What you should do: Using the listing below, set down each line from the line containing "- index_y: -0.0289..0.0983" through the line containing "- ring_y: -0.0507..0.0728", both ends included, exactly and with nothing added.

Provided entries:
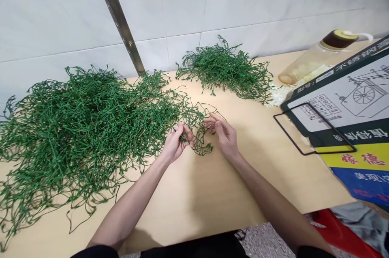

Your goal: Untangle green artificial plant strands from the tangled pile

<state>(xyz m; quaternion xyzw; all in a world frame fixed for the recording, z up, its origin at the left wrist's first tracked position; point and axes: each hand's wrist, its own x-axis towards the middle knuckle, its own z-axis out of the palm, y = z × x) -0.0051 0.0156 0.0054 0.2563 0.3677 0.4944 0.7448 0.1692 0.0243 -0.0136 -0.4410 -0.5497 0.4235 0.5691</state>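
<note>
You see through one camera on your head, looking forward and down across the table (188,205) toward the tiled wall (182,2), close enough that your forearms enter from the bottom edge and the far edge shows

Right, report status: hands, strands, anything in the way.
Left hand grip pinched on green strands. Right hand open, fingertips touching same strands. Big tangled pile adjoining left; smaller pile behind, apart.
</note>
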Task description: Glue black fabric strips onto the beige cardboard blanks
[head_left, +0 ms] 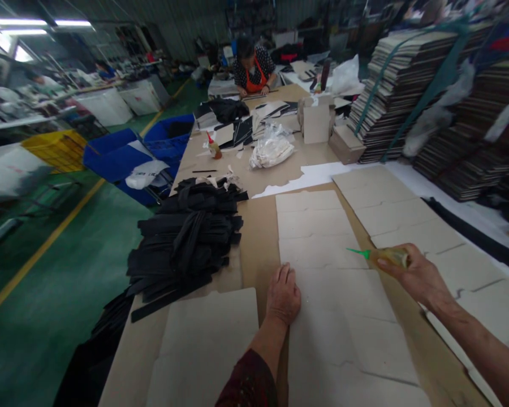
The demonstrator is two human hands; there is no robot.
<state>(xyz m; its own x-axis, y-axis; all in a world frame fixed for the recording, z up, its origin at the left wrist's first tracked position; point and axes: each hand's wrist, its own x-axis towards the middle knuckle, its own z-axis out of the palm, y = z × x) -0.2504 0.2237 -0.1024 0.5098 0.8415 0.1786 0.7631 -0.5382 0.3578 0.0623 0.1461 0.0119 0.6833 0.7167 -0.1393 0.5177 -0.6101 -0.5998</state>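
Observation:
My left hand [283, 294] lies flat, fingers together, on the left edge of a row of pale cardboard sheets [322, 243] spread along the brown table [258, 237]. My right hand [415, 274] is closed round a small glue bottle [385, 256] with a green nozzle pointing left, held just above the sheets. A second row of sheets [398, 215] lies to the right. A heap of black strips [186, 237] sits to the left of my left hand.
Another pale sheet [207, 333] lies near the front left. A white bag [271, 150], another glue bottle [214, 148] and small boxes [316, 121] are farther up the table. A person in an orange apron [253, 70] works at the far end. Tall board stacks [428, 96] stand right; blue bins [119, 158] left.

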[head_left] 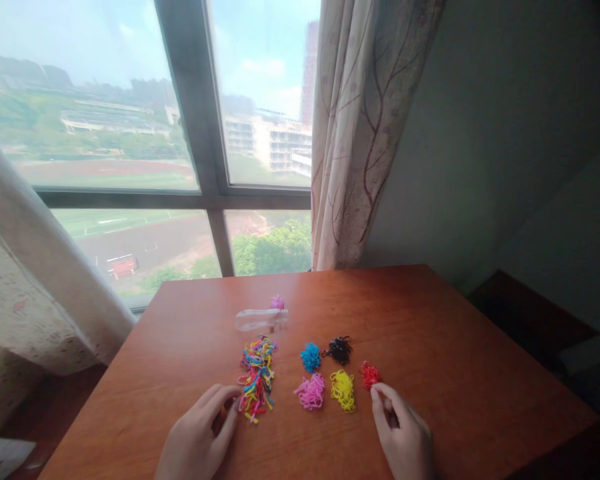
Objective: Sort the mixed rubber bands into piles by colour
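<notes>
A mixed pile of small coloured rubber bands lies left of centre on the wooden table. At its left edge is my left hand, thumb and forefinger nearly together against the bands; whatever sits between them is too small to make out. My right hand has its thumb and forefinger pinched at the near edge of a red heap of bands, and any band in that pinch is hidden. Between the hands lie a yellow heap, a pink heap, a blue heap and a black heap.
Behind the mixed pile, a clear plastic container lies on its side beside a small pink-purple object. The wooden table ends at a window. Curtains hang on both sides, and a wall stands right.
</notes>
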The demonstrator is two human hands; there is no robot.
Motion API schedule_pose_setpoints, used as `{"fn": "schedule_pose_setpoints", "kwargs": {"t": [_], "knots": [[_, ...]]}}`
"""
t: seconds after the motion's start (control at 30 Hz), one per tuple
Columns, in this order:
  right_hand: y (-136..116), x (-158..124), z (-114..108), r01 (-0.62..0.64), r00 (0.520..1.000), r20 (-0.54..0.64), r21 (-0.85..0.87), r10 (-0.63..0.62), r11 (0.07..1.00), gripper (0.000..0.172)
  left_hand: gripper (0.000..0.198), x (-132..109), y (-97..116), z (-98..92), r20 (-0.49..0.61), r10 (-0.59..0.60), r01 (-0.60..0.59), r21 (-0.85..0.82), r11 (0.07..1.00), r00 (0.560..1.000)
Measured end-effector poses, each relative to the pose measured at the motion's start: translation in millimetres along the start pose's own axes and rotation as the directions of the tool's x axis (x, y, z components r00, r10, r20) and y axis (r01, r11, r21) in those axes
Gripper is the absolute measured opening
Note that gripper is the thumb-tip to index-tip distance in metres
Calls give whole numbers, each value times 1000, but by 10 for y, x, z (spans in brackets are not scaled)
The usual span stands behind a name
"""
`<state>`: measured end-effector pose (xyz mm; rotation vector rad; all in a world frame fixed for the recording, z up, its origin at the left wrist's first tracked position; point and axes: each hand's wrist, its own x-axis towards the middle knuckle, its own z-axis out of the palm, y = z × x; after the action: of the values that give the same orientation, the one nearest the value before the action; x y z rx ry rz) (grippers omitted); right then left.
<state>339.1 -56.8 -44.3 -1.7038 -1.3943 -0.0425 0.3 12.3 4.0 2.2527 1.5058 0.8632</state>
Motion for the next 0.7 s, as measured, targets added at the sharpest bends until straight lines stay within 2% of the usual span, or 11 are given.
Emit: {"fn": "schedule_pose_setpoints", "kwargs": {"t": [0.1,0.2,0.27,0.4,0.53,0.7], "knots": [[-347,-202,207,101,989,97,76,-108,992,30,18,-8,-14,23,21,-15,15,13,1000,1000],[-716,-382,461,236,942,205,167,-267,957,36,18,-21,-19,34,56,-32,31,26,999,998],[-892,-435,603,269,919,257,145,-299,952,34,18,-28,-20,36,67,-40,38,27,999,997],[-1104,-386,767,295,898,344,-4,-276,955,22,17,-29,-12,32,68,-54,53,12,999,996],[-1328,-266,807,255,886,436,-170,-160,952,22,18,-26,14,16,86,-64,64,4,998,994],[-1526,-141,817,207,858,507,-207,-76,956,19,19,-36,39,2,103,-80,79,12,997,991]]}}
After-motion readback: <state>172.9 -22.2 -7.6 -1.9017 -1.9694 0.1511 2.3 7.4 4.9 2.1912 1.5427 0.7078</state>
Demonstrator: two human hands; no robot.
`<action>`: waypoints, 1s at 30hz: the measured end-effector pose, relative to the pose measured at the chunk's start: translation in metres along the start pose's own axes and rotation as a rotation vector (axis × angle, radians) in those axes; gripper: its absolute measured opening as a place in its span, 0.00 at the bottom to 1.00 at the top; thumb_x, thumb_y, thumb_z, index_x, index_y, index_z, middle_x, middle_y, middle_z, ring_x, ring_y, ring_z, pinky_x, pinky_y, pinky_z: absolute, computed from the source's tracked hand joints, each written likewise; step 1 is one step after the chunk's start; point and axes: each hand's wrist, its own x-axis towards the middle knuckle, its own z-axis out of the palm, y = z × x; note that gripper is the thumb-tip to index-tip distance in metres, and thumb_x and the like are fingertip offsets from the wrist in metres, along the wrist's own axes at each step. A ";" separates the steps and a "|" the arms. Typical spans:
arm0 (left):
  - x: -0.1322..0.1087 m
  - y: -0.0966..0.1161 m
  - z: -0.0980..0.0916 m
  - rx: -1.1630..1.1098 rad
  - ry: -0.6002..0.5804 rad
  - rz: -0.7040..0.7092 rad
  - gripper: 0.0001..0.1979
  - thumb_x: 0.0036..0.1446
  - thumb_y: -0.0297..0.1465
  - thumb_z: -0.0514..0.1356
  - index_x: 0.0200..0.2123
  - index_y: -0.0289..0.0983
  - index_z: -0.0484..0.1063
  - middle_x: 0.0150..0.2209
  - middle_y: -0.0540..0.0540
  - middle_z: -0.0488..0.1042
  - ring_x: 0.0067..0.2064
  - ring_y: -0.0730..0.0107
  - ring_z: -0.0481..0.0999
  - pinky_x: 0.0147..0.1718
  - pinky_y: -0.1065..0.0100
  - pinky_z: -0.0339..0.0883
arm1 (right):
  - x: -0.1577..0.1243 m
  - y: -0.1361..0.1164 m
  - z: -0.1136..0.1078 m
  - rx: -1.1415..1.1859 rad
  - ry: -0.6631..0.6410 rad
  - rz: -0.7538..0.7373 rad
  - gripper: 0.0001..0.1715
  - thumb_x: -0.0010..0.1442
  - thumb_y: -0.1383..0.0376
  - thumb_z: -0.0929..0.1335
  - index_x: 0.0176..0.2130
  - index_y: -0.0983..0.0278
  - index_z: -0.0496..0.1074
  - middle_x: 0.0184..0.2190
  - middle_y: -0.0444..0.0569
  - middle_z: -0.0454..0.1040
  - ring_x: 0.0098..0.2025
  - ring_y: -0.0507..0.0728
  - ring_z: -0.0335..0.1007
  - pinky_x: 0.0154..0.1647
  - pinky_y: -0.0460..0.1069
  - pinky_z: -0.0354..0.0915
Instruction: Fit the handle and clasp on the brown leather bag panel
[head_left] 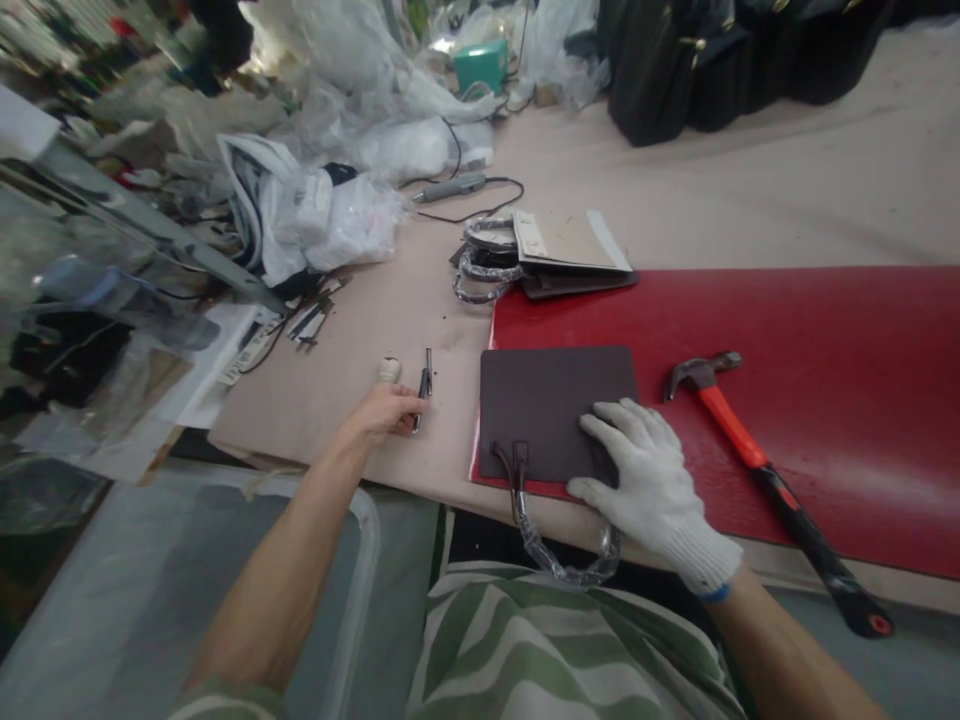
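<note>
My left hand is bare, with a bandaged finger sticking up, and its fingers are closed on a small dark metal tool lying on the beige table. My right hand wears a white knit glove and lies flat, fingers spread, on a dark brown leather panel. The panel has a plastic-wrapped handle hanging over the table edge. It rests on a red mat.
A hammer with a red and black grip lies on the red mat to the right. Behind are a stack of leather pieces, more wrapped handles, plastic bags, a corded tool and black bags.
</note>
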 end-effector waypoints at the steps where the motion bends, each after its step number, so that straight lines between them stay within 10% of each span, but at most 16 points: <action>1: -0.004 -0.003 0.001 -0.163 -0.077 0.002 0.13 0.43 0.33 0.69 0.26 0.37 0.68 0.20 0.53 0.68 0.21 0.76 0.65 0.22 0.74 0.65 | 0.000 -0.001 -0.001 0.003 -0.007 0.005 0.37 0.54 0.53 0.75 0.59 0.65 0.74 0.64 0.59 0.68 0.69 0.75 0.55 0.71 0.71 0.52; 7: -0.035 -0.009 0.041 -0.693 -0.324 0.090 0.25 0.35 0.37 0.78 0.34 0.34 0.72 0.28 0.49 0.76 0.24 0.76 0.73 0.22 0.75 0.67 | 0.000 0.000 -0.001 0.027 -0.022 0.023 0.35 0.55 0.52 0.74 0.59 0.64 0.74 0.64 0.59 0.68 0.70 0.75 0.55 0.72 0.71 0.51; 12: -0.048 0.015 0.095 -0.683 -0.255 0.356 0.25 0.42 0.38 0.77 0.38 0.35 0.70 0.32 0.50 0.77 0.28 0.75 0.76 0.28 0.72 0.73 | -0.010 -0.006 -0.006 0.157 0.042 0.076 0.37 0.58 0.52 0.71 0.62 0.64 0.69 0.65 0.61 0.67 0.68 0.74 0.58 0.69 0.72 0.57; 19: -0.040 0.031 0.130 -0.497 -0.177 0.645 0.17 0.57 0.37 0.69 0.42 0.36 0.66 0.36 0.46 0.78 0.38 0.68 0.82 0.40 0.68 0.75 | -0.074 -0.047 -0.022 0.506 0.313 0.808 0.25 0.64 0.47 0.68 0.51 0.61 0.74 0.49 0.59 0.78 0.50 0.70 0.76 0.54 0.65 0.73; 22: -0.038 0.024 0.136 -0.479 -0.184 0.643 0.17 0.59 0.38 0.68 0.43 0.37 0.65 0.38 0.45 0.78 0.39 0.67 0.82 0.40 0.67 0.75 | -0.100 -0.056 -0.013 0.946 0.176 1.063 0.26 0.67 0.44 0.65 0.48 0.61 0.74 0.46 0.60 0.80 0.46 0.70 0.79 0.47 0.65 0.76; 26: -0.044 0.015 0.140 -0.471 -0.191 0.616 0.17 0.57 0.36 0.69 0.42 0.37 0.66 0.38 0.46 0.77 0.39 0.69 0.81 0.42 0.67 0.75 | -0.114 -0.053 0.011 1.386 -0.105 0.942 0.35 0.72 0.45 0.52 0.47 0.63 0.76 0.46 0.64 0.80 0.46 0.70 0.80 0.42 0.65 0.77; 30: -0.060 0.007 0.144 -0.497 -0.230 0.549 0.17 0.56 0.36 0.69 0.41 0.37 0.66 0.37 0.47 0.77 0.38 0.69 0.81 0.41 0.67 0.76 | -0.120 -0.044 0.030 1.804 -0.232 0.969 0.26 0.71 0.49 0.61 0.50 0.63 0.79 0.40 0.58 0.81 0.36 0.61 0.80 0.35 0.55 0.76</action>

Your solution:
  - index_y: -0.0289..0.0983
  - index_z: -0.0484..0.1063
  - middle_x: 0.0150..0.2209
  - middle_y: -0.0540..0.0540
  - middle_z: -0.0488..0.1042
  - ring_x: 0.0067..0.2064
  - ring_y: -0.0730..0.0107
  - ring_z: -0.0481..0.0999
  - pinky_x: 0.0147..0.1718
  - pinky_y: -0.1065..0.0100
  - pinky_z: -0.0339..0.0883
arm1 (right):
  - x: -0.1577..0.1243 m
  - y: -0.1361..0.1164 m
  - z: -0.1136..0.1078 m
  - rx: -1.1415..1.1859 rad
  - ry: -0.6631..0.6410 rad
  - rz: -0.7538..0.7373 rad
  - gripper: 0.0001..0.1715
  - thumb_x: -0.0010..0.1442
  - thumb_y: -0.1383..0.0376
  - thumb_z: -0.0929..0.1335
  - index_x: 0.0176..0.2130
  - index_y: -0.0983..0.0278
  - index_z: -0.0496..0.1074
  - middle_x: 0.0184..0.2190
  - middle_y: -0.0444..0.0569
  - middle_z: -0.0454..0.1040
  - ring_x: 0.0098..0.2025
  - ring_y: -0.0507..0.0728

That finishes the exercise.